The task
Find the line with "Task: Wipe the". Transcribe it and each later line of the data exactly, up to and including the last.

** Opening Data segment block **

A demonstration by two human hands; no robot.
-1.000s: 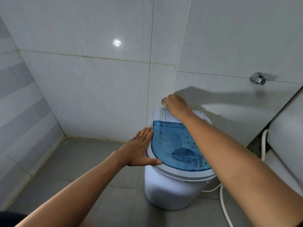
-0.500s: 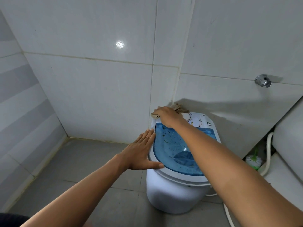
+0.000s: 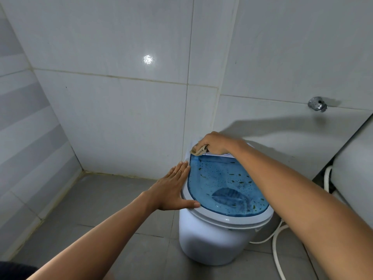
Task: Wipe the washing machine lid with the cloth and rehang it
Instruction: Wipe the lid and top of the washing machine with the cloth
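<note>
A small white washing machine (image 3: 210,237) stands in the tiled corner, its translucent blue lid (image 3: 220,184) flecked with dark specks. My right hand (image 3: 214,144) presses a crumpled beige cloth (image 3: 198,151) onto the white panel at the lid's far left corner; most of the cloth is hidden under my fingers. My left hand (image 3: 173,190) lies flat against the machine's left rim, fingers together, thumb resting on the front edge, holding nothing.
White tiled walls close in behind and to the left. A chrome wall tap (image 3: 317,104) sticks out at the right. A white hose (image 3: 277,247) loops on the grey floor beside the machine, next to a large white appliance (image 3: 353,168).
My right hand and the cloth slid along the back panel to the lid's far left corner, the cloth now more bunched under my fingers. My left hand stayed on the rim.
</note>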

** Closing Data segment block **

Exercise response
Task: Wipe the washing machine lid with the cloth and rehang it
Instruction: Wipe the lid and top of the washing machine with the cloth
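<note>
A small white washing machine (image 3: 210,237) stands in the tiled corner, its translucent blue lid (image 3: 220,184) flecked with dark specks. My right hand (image 3: 214,144) presses a crumpled beige cloth (image 3: 198,151) onto the white panel at the lid's far left corner; most of the cloth is hidden under my fingers. My left hand (image 3: 173,190) lies flat against the machine's left rim, fingers together, thumb resting on the front edge, holding nothing.
White tiled walls close in behind and to the left. A chrome wall tap (image 3: 317,104) sticks out at the right. A white hose (image 3: 277,247) loops on the grey floor beside the machine, next to a large white appliance (image 3: 353,168).
My right hand and the cloth slid along the back panel to the lid's far left corner, the cloth now more bunched under my fingers. My left hand stayed on the rim.
</note>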

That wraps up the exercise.